Research

Plant Coloration
While most parts of most plants are green, those parts that are not -- from fruits and flowers to red leaves and stems -- raise ecological mysteries about how plants are communicating with animal partners and enemies alike. Plant coloration is a conspicuous and easily-scored trait that can be used to study how ecological forces shape organismal traits. Plant coloration is also frequently polymorphic within populations and variable within genera; this variation allows for robust comparisons between individuals and species with different coloration to elucidate the effect of pigment presence on a wide variety of ecological interactions simultaneously.

I have investigated these questions in work I have both lead and collaborated on. As part of my dissertation, I investigated the ecological forces acting on naturally-occurring anthocyanin loss in pitcher plants, comparing prey capture, herbivory, pollination, and colonization by specialist insect larvae, between neighboring red and green plants, finding that red morphs actually perform worse in prey capture and herbivory avoidance than green morphs, but also capture fewer of their pollinators than their green neighbors (Martin-Eberhardt, Weber, & Gilbert, 2025). In my collaborative work, I have contributed to an undergrad-lead investigation of flower color polymorphism in the invasive mustard Dame’s Rocket, revealing that purple morphs are more resistant to herbivory, but have warmer flowers and reduced pollen viability in sunny areas (Gaugan et al., in prep). I have also contributed data from my own undergraduate work to a metaanalysis on delayed greening lead by Dr. Tati Cornellissen, finding that colored (non-green) leaves were better defended, less nutritious, and experienced reduced herbivory compared to green leaves (Cornelissen et al., in review).
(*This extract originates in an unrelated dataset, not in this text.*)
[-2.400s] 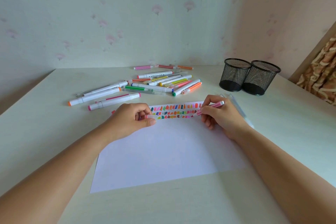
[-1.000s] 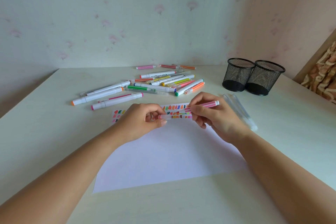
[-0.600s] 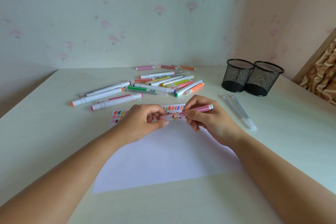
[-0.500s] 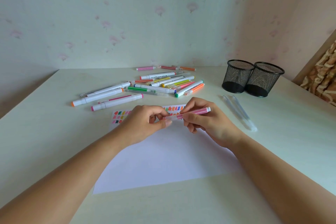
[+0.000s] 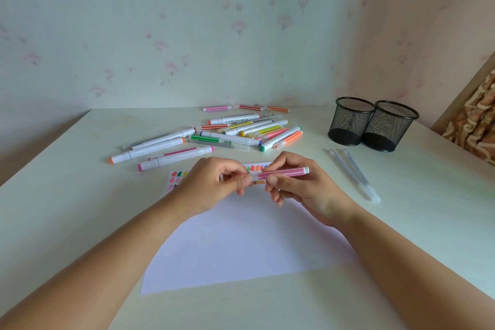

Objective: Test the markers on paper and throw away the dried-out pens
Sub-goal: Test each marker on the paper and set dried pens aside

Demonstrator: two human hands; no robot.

Red (anthocyanin-producing) and green (anthocyanin-free) morphs of Sarracenia purpurea growing together.





Delayed greening (Inga sp., Monteverde, Costa Rica)
Ecological Signaling
Plants benefit from communicating with animals in a variety of ways, from mutualistic services such as pollination, dispersal, and defense, to warning signaling such as declaring or lying about toxicity. Many plants (and other organisms) use more than one signal to send seemingly the same message; multiple signaling can have a variety of information transfer benefits that help explain investment in not one but multiple potentially costly signals.

One unique case of plant-animal signaling occurs in plant carnivory, where plants dupe arthropods into visiting their entrapping leaves. I leveraged this unique interaction to examine two mechanistic hypotheses of multiple signaling: 1) that multiple signals might increase the likelihood of response by one important receiver and 2) that each signal helps reach a different subset of receivers, thereby widening the total 'audience'. In this project using artificial pitcher plant models to independently manipulate three plant traits (color, nectar, and VOCs), I found that multiple signaling increased both the capture of a major prey item (the ant Myrmica lobifrons) and the total breadth of insects captured.

Model pitcher plants assembled and ready to be placed in the bog.


Plant Defense
Some of my work also falls into the category of classic plant defense, including herbivore resource tracking and induced defenses. My work stems from the mystery: in resource-poor areas, why don't plants with specialized nutrient acquisition strategies such as nitrogen fixation, leaf litter capture, and carnivory take over? Because herbivores are known to track resources, they may provide an explanation: if the presence of investment in specialized nutrient acquisition strategy allows one individual or species to gather more nutrients, herbivores may preferentially attack this individual, or, over evolutionary time, switch to a species with a specialized nutrient strategy. Looking within the Purple Pitcher Plant (Sarracenia purpurea), a facultative plant carnivore, we find herbivores track resources and may create a mid-level optimal nutrient intake by preferentially attacking individuals that are highly successful at prey capture.

In addition to my work on herbivore behavior and direct impacts of herbivory, I am also interested in plant defense mutualisms, and disruptions to established mutualisms. For example, extrafloral nectaries (EFNs) can attract ants and other predatory insects that act as "pugnacious bodyguards" and reduce herbivory. However, sooty molds and other fungus often exploit this resource, and presumably interfere with the ant-plant mutualism by reducing the effectiveness of the EFN reward. One way plants might defend their nectaries from fungus are anthocyanin compounds, and indeed many EFN-bearing plants often have conspicuous red nectaries. To investigate a possible anti-fungal role of anthocyanins in EFNs, I am taking both cross-species and transgenic approaches, using herbarium specimens, living collections, a common garden, and, in collaboration with fellow graduate student Madison Plunkert, genetic transformation in a single species to interrogate this question across scales.

Conceptual figure at the within species (top) and between species (bottom) scales of resource-tracking herbivores constraining the success of nutrient-acquiring plants.